§ **WHAT TO DO**
Copy every line that holds the string "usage" from the data below.
= Beginning of Section =
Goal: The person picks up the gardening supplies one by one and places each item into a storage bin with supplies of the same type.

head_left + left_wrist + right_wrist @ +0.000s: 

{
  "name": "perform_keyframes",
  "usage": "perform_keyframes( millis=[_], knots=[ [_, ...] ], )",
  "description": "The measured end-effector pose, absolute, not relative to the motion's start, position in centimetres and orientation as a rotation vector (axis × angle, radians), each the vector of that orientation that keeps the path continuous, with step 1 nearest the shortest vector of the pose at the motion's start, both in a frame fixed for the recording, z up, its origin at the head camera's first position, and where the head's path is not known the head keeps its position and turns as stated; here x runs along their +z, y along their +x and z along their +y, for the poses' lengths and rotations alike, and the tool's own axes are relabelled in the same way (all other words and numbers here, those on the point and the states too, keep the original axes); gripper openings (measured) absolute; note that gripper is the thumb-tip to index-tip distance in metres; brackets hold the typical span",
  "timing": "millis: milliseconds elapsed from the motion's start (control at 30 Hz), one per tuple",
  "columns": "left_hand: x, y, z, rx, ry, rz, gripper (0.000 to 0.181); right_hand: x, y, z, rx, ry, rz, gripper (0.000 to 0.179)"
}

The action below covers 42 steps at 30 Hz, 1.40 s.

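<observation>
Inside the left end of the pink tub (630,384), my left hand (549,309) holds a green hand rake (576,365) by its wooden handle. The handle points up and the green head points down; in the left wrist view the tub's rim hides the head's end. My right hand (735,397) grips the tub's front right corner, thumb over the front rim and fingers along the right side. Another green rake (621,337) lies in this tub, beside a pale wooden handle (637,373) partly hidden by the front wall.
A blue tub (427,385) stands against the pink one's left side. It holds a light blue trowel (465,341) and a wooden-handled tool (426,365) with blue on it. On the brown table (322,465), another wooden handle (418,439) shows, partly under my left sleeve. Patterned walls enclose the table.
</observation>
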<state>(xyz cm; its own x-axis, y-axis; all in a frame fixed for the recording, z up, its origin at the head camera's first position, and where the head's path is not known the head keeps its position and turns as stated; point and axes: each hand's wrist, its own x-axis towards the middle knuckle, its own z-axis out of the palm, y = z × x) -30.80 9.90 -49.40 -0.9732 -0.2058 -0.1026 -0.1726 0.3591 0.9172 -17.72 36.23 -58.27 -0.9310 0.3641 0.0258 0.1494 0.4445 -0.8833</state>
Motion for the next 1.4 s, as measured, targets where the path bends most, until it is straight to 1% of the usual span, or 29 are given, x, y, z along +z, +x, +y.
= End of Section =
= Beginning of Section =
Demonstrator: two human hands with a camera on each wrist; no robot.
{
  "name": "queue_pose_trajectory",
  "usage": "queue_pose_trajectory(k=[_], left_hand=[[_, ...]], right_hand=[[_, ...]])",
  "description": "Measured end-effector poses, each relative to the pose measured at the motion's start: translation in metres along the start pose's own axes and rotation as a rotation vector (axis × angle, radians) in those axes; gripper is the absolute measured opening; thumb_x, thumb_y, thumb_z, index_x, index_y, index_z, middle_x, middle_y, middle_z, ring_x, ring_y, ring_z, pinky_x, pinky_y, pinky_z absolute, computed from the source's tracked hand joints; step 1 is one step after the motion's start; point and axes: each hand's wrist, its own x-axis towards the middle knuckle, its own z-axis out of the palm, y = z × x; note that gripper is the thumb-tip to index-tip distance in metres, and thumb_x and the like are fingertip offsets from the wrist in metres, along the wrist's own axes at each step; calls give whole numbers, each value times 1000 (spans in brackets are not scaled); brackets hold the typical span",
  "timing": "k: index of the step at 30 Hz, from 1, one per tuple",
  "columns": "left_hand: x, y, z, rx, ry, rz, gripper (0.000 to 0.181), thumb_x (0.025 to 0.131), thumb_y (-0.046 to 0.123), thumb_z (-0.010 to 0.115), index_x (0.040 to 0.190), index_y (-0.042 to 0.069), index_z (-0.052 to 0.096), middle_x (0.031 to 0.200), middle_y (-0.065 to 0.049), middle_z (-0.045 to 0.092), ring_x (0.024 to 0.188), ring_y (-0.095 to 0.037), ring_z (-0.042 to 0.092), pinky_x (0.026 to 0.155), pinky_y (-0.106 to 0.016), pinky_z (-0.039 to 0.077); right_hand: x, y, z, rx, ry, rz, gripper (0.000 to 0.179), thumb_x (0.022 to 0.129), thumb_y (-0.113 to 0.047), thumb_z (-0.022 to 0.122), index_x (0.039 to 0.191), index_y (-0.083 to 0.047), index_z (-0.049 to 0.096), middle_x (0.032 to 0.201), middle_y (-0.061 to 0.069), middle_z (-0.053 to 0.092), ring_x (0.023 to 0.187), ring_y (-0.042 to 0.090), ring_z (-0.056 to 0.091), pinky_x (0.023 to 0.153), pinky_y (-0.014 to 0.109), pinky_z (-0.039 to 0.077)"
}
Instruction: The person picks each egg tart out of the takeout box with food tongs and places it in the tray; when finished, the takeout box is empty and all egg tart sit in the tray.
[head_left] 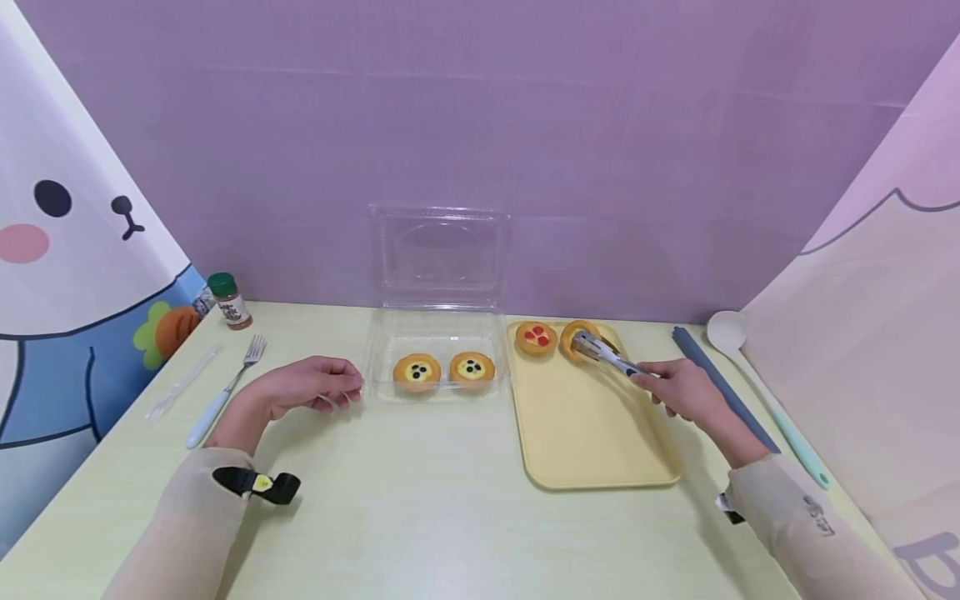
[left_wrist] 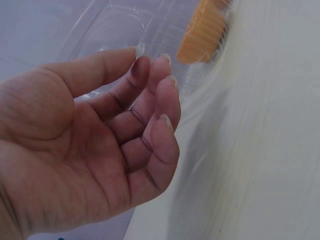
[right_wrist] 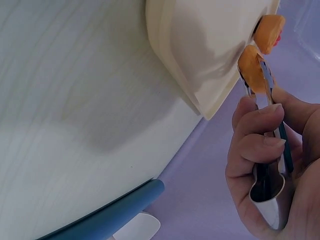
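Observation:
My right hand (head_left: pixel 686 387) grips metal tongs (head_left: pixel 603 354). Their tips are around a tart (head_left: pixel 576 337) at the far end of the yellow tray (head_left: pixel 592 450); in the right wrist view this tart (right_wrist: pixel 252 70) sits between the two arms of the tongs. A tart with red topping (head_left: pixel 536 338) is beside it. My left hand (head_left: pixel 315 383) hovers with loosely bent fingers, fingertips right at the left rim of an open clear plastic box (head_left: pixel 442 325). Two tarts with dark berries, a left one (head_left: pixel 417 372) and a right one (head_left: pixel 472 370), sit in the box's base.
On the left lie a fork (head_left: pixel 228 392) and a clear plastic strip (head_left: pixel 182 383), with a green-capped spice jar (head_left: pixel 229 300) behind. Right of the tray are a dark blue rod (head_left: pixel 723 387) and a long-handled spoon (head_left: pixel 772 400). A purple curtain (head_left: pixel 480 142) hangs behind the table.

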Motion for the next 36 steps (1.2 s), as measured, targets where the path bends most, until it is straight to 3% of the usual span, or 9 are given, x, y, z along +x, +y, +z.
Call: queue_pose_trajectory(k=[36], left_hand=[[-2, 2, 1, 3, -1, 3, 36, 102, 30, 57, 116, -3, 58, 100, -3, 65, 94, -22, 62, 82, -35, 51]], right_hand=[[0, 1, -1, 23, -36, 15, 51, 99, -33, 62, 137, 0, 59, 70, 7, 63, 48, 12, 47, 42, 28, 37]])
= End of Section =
§ **SOLUTION TO THE PROBLEM**
  "usage": "perform_keyframes( millis=[_], knots=[ [_, ...] ], )",
  "usage": "queue_pose_trajectory(k=[_], left_hand=[[_, ...]], right_hand=[[_, ...]])",

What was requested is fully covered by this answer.